From top to bottom, retype the data exactly, passing over any picture.
───── Dataset content ─────
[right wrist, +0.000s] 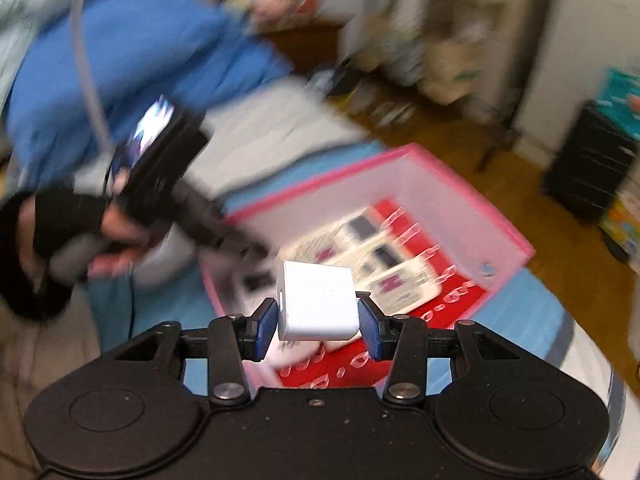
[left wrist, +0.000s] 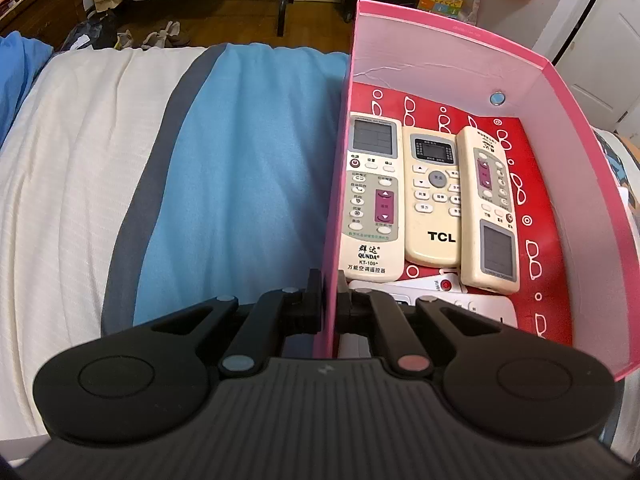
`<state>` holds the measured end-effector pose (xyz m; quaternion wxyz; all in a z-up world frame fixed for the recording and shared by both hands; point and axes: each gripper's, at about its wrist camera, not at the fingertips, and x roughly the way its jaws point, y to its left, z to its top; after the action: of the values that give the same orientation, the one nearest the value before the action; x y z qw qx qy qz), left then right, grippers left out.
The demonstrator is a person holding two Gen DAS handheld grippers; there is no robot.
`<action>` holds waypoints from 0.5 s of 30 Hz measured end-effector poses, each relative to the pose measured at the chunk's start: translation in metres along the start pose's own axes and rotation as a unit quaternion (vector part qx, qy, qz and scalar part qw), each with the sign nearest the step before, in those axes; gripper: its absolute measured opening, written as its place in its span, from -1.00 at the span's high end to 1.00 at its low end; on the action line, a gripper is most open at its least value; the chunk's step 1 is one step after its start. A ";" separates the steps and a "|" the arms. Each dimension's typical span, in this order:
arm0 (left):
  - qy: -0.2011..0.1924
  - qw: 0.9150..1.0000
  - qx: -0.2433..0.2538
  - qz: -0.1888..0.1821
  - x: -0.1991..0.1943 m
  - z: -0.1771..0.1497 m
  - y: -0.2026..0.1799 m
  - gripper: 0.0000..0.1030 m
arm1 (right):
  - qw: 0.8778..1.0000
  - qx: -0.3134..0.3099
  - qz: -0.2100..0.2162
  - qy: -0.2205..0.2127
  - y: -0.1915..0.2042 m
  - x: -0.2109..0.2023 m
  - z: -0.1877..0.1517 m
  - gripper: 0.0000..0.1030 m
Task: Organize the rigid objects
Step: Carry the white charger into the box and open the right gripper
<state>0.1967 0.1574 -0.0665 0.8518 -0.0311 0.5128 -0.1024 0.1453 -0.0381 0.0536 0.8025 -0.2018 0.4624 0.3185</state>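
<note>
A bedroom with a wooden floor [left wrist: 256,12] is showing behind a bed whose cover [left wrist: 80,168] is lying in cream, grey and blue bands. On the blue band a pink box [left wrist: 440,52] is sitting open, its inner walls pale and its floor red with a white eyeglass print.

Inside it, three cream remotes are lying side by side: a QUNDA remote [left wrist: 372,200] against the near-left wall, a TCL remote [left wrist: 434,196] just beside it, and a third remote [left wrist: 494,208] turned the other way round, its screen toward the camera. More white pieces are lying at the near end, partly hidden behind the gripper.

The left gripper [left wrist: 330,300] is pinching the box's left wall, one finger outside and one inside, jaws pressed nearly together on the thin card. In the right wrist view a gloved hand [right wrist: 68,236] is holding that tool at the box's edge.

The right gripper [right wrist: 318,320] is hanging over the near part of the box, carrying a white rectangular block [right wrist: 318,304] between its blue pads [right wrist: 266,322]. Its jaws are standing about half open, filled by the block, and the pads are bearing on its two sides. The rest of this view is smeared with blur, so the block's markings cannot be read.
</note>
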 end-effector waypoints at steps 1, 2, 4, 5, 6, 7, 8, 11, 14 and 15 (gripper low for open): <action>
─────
* _Result_:
[right wrist, +0.000s] 
[left wrist, +0.000s] 
`<state>` holds the measured end-effector pose (xyz m; quaternion wxyz; all in a z-up world frame fixed for the recording and shared by both hands; point and axes: each gripper's, at about its wrist camera, not at the fingertips, and x roughly the way its jaws point, y to its left, z to its top; after the action: of the values that give the same orientation, the one nearest the value before the action; x y z qw qx qy qz), left then right, grippers left out.
The demonstrator is a person holding two Gen DAS handheld grippers; there is no robot.
`<action>` holds waypoints from 0.5 s of 30 Hz measured end-effector poses, each relative to the pose measured at the chunk's start: translation in metres along the start pose's own axes and rotation as a unit quaternion (vector part qx, qy, qz and scalar part qw), each with the sign nearest the step before, in those axes; gripper: its absolute measured opening, written as its place in its span, from -1.00 at the span's high end to 1.00 at its low end; on the action line, a gripper is most open at its least value; the chunk's step 1 is one step after its start. A ";" separates the steps and a "|" the arms. Each dimension's typical span, in this order:
arm0 (left):
  - qy: -0.2011..0.1924
  - qw: 0.9150..1.0000
  - qx: -0.2433..0.2538
  - qz: -0.1888..0.1821
  - x: -0.1991..0.1943 m
  - z: -0.1771..0.1497 m
  - y: -0.2026..0.1799 m
  - gripper: 0.0000..0.1030 m
arm1 (right):
  - qw: 0.8778..1.0000
  - qx: -0.3134..0.3099
  - qz: -0.2100..0.2162
  - qy: -0.2205..0.2127
  - y: -0.1915..0.2042 m
  - x: -0.2109..0.2023 m
  - z: -0.1877..0.1517 m
  - gripper: 0.0000..0.1030 m
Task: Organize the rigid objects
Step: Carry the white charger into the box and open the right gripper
<state>0.1967 0.1574 -0.0665 0.8518 -0.0311 0.5128 -0.1024 0.1453 -0.0381 0.0536 0.8025 -0.2018 0.4624 0.3185</state>
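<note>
A bedroom with a wooden floor [left wrist: 256,12] is showing behind a bed whose cover [left wrist: 80,168] is lying in cream, grey and blue bands. On the blue band a pink box [left wrist: 440,52] is sitting open, its inner walls pale and its floor red with a white eyeglass print.

Inside it, three cream remotes are lying side by side: a QUNDA remote [left wrist: 372,200] against the near-left wall, a TCL remote [left wrist: 434,196] just beside it, and a third remote [left wrist: 494,208] turned the other way round, its screen toward the camera. More white pieces are lying at the near end, partly hidden behind the gripper.

The left gripper [left wrist: 330,300] is pinching the box's left wall, one finger outside and one inside, jaws pressed nearly together on the thin card. In the right wrist view a gloved hand [right wrist: 68,236] is holding that tool at the box's edge.

The right gripper [right wrist: 318,320] is hanging over the near part of the box, carrying a white rectangular block [right wrist: 318,304] between its blue pads [right wrist: 266,322]. Its jaws are standing about half open, filled by the block, and the pads are bearing on its two sides. The rest of this view is smeared with blur, so the block's markings cannot be read.
</note>
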 end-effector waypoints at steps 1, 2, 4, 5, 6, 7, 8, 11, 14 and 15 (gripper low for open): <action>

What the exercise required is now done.